## Exercise brief
Retype the complete listing without any change.

## Information supplied
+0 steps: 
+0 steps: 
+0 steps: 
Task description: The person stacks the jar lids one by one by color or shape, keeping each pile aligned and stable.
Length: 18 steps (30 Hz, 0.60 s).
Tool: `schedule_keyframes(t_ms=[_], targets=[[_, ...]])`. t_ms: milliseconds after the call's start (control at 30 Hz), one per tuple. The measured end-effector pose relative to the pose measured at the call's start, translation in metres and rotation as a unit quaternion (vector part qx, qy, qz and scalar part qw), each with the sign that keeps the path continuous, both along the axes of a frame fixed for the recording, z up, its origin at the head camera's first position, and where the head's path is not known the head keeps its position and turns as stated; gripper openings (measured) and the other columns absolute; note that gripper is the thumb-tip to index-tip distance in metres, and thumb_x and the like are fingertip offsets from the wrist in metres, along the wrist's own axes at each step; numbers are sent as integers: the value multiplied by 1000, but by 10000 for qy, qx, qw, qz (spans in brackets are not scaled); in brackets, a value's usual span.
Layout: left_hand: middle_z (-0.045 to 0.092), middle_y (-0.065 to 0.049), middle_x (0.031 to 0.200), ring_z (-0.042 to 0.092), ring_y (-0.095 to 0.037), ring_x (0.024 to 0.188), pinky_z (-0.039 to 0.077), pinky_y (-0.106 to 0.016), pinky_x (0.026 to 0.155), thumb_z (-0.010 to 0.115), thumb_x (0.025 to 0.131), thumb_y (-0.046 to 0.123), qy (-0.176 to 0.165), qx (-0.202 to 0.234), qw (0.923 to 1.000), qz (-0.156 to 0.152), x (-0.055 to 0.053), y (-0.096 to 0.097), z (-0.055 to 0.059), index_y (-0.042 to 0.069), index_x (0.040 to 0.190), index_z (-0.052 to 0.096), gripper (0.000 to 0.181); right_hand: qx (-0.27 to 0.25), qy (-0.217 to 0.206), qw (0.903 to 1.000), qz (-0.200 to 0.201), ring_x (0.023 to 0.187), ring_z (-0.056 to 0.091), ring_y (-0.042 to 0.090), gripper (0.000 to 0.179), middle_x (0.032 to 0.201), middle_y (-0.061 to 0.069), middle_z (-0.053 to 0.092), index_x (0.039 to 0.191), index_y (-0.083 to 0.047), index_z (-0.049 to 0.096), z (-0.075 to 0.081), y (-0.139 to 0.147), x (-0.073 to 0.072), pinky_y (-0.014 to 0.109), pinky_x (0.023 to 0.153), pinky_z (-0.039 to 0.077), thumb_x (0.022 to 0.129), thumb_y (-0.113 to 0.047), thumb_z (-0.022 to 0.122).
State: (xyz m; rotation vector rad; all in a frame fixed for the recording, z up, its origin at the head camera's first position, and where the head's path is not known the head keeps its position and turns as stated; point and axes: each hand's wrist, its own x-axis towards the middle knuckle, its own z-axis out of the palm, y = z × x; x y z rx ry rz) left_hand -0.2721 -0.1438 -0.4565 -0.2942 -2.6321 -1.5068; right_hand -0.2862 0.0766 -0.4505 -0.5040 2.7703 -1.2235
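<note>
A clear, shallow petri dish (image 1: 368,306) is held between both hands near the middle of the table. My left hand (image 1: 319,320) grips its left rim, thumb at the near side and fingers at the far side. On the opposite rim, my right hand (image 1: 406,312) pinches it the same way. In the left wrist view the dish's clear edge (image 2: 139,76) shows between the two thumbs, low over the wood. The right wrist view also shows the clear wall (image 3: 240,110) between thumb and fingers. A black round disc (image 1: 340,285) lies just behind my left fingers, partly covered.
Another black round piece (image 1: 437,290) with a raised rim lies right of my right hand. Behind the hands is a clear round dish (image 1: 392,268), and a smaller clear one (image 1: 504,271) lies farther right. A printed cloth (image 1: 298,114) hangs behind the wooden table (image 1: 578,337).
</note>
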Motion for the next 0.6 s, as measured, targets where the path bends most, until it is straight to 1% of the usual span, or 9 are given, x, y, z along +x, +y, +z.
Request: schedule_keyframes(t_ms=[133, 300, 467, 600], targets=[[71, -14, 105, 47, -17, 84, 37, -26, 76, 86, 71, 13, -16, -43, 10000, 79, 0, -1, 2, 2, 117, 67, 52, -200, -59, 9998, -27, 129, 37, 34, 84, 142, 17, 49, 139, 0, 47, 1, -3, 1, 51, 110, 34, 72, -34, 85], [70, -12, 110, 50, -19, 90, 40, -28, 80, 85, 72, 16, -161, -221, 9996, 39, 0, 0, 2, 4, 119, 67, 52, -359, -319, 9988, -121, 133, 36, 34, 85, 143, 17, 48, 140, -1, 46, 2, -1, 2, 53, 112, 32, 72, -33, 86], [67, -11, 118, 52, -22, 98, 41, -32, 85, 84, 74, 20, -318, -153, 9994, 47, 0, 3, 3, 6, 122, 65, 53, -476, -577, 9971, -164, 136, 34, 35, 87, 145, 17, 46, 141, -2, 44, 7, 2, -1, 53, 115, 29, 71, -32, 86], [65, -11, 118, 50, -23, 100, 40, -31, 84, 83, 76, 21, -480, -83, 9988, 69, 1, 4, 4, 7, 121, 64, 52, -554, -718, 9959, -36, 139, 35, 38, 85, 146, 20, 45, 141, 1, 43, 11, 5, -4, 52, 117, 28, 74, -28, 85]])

## Result
+0 steps: 
+0 steps: 
+0 steps: 
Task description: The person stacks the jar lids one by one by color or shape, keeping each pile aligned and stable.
Length: 18 steps (30 Hz, 0.60 s).
Tool: `schedule_keyframes(t_ms=[_], targets=[[_, ...]])`. t_ms: milliseconds after the call's start (control at 30 Hz), one per tuple. The measured end-effector pose relative to the pose measured at the call's start, translation in metres and rotation as a unit quaternion (vector part qx, qy, qz and scalar part qw), each with the sign that keeps the path continuous, both along the axes of a frame fixed for the recording, z up, its origin at the head camera's first position, and where the head's path is not known the head keeps its position and turns as stated; gripper openings (measured) and the other columns absolute; note that gripper is the thumb-tip to index-tip distance in metres, and thumb_x and the like are fingertip offsets from the wrist in metres, along the wrist's own axes at each step; numbers are sent as integers: the value multiplied by 1000, but by 10000 for qy, qx, qw, qz (spans in brackets are not scaled); in brackets, a value's usual span.
Layout: left_hand: middle_z (-0.045 to 0.092), middle_y (-0.065 to 0.049), middle_x (0.031 to 0.200), ring_z (-0.042 to 0.092), ring_y (-0.095 to 0.037), ring_x (0.024 to 0.188), pinky_z (-0.039 to 0.077), pinky_y (-0.106 to 0.016), pinky_x (0.026 to 0.155), thumb_z (-0.010 to 0.115), thumb_x (0.025 to 0.131), thumb_y (-0.046 to 0.123), qy (-0.176 to 0.165), qx (-0.202 to 0.234), qw (0.923 to 1.000), qz (-0.156 to 0.152), x (-0.055 to 0.053), y (-0.096 to 0.097), z (-0.055 to 0.059), index_y (-0.042 to 0.069), index_x (0.040 to 0.190), index_z (-0.052 to 0.096), gripper (0.000 to 0.181); right_hand: qx (-0.27 to 0.25), qy (-0.217 to 0.206), qw (0.903 to 1.000), qz (-0.200 to 0.201), ring_x (0.023 to 0.187), ring_z (-0.056 to 0.091), ring_y (-0.042 to 0.090), gripper (0.000 to 0.179), middle_x (0.032 to 0.201), middle_y (-0.061 to 0.069), middle_z (-0.053 to 0.092), index_x (0.039 to 0.191), index_y (-0.083 to 0.047), index_z (-0.049 to 0.096), z (-0.075 to 0.081), y (-0.139 to 0.147), x (-0.073 to 0.072), pinky_y (-0.014 to 0.109), pinky_x (0.023 to 0.153), pinky_z (-0.039 to 0.077), thumb_x (0.022 to 0.129), thumb_y (-0.113 to 0.047), thumb_z (-0.022 to 0.122).
State: (xyz m; rotation vector rad; all in a frame fixed for the recording, z up, its origin at the head camera's first position, and where the head's path is not known the head keeps its position and turns as stated; point and axes: each hand's wrist, its own x-axis towards the middle knuckle, its own z-axis out of the palm, y = z × x; x y z rx ry rz) left_hand -0.2721 -0.1438 -0.4565 -0.2942 -2.6321 -1.5068; right_hand -0.2862 0.0766 -0.4505 -0.5040 2.7703 -1.2235
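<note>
A clear, shallow petri dish (image 1: 368,306) is held between both hands near the middle of the table. My left hand (image 1: 319,320) grips its left rim, thumb at the near side and fingers at the far side. On the opposite rim, my right hand (image 1: 406,312) pinches it the same way. In the left wrist view the dish's clear edge (image 2: 139,76) shows between the two thumbs, low over the wood. The right wrist view also shows the clear wall (image 3: 240,110) between thumb and fingers. A black round disc (image 1: 340,285) lies just behind my left fingers, partly covered.
Another black round piece (image 1: 437,290) with a raised rim lies right of my right hand. Behind the hands is a clear round dish (image 1: 392,268), and a smaller clear one (image 1: 504,271) lies farther right. A printed cloth (image 1: 298,114) hangs behind the wooden table (image 1: 578,337).
</note>
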Motion for the next 0.6 s, as measured, targets where the path bends most, until it is straight to 1% of the usual span, or 9 are given, x, y, z along +x, +y, +z.
Request: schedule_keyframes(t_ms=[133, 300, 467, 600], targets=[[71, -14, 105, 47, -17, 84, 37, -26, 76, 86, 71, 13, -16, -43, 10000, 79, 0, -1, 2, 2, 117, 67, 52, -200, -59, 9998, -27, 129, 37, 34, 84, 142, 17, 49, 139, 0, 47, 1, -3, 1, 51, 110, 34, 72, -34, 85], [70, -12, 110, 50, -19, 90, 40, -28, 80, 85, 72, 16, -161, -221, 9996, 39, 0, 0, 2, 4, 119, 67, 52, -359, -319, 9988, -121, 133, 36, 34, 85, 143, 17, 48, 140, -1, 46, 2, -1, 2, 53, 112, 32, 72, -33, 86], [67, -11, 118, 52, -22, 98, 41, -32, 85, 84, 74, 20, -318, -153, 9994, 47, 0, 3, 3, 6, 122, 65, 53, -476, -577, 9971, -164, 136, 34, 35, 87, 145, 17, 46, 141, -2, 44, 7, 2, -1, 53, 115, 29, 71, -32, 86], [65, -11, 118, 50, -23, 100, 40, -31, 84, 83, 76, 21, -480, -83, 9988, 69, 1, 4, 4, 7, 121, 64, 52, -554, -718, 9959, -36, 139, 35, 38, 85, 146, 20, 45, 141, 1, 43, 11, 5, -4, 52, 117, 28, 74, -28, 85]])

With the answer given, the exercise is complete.